> _Assigned task_: Every line below should be copied exactly; drop the pictures.

> _Provided records_:
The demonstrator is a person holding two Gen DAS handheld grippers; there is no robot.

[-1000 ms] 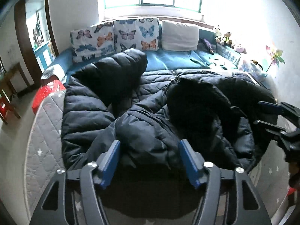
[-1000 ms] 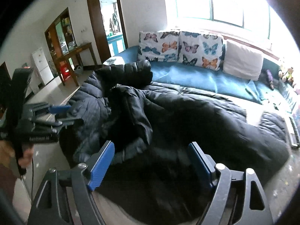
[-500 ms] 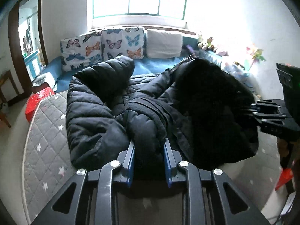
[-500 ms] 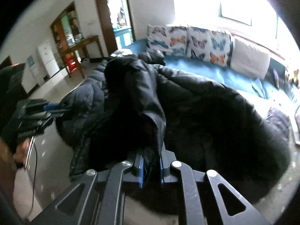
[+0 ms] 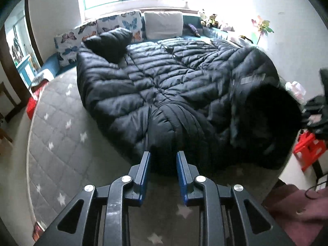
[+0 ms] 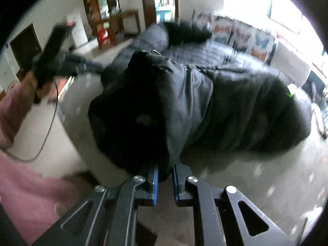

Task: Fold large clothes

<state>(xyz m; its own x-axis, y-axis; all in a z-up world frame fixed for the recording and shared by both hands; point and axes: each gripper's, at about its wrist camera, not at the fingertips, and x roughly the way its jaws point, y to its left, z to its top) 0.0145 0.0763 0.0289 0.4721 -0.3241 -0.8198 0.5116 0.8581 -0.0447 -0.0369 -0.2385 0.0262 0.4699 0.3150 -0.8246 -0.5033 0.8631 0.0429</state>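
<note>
Item: black quilted puffer coat (image 5: pixel 164 78), spread flat across the grey star-print quilted mat (image 5: pixel 61 135), its far edge toward the butterfly cushions (image 5: pixel 114 26) and white pillow (image 5: pixel 163 24).

My left gripper (image 5: pixel 163 160): jaws narrowed to a small gap, clamped on a bunched fold at the coat's near hem.

My right gripper (image 6: pixel 164 171): jaws almost together, pinching the coat's dark edge (image 6: pixel 143 106), which hangs bunched above them; that view is motion-blurred.

Beside the coat's right side: a red stool (image 5: pixel 309 147). Past its far right corner: stuffed toys (image 5: pixel 209 18) on the sill.
</note>
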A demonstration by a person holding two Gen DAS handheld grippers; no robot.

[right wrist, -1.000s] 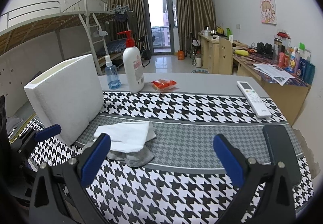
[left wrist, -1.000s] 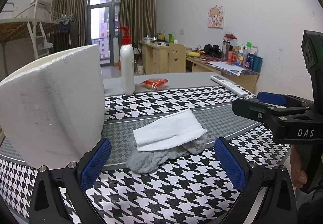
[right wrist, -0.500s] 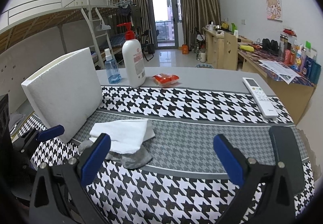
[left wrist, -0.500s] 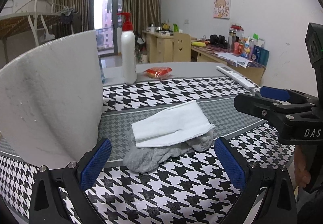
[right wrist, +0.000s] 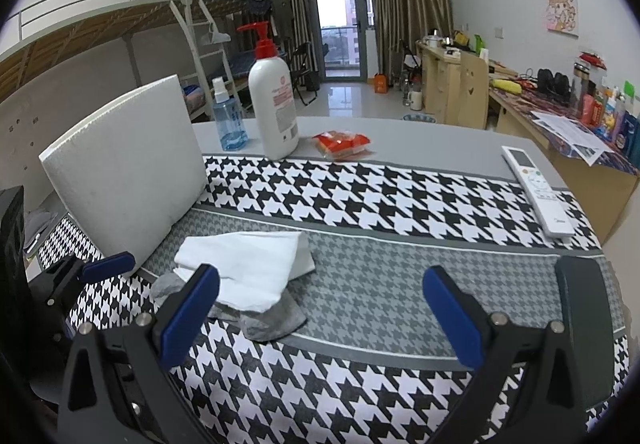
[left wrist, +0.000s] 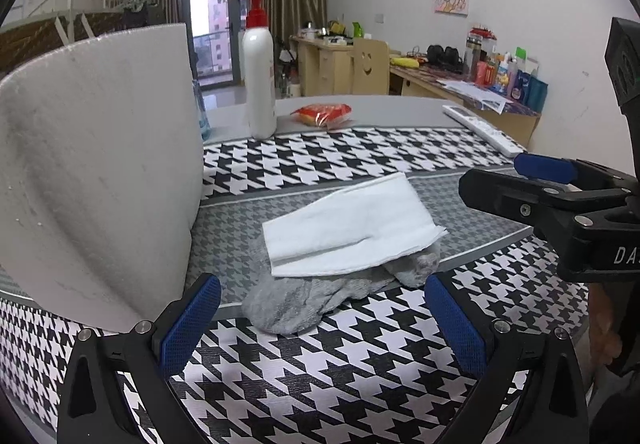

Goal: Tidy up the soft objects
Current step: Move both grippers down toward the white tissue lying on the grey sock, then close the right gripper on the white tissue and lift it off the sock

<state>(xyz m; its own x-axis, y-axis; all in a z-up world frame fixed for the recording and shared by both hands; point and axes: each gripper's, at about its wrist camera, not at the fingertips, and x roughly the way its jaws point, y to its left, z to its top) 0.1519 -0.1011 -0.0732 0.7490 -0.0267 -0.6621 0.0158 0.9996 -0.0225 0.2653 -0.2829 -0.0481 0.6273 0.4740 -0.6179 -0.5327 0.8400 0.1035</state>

> _Output_:
The demonstrator is a person holding two Gen DAS handheld grippers; there is no robot.

[-1000 ms] 
[-1000 ms] 
[-500 ms] 
[-500 ms] 
[+0 ms] 
[+0 ms] 

Task: Fold large clothes

<state>(xyz m; its own x-axis, y-axis; all in a z-up world frame fixed for the recording and shared by both hands; point and axes: each gripper's, at about its wrist camera, not at the fingertips, and x roughly the way its jaws point, y to its left, z to its top) 0.0145 0.0763 0.0289 0.4721 -0.3241 -0.8198 0.5116 0.8581 -0.0447 -0.0369 -0.2385 0.0262 0.4699 0.3150 -0.8246 -0.5033 0.8631 0.0429</state>
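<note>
Item: black quilted puffer coat (image 5: pixel 164 78), spread flat across the grey star-print quilted mat (image 5: pixel 61 135), its far edge toward the butterfly cushions (image 5: pixel 114 26) and white pillow (image 5: pixel 163 24).

My left gripper (image 5: pixel 163 160): jaws narrowed to a small gap, clamped on a bunched fold at the coat's near hem.

My right gripper (image 6: pixel 164 171): jaws almost together, pinching the coat's dark edge (image 6: pixel 143 106), which hangs bunched above them; that view is motion-blurred.

Beside the coat's right side: a red stool (image 5: pixel 309 147). Past its far right corner: stuffed toys (image 5: pixel 209 18) on the sill.
</note>
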A demonstration by a person holding two Gen DAS handheld grippers; no robot.

[right wrist, -1.000s] 
[left wrist, -1.000s] 
[right wrist, -0.500s] 
[left wrist, -0.500s] 
[right wrist, +0.000s] 
[left wrist, +0.000s] 

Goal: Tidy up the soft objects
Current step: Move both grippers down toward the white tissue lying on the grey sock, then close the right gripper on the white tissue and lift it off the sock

<state>(xyz m; its own x-axis, y-axis; all in a z-up world frame fixed for the recording and shared by both hands; point and axes: each gripper's, at about its wrist camera, not at the fingertips, and x roughly the way its jaws point, y to its left, z to its top) 0.1519 -0.1011 -0.0732 0.7490 -0.0267 -0.6621 0.0158 0.9996 -0.0225 0.2653 -0.2829 -0.0481 0.6273 0.4740 -0.6179 -0.5327 0.8400 0.1035</state>

No other output is needed; the exercise is complete.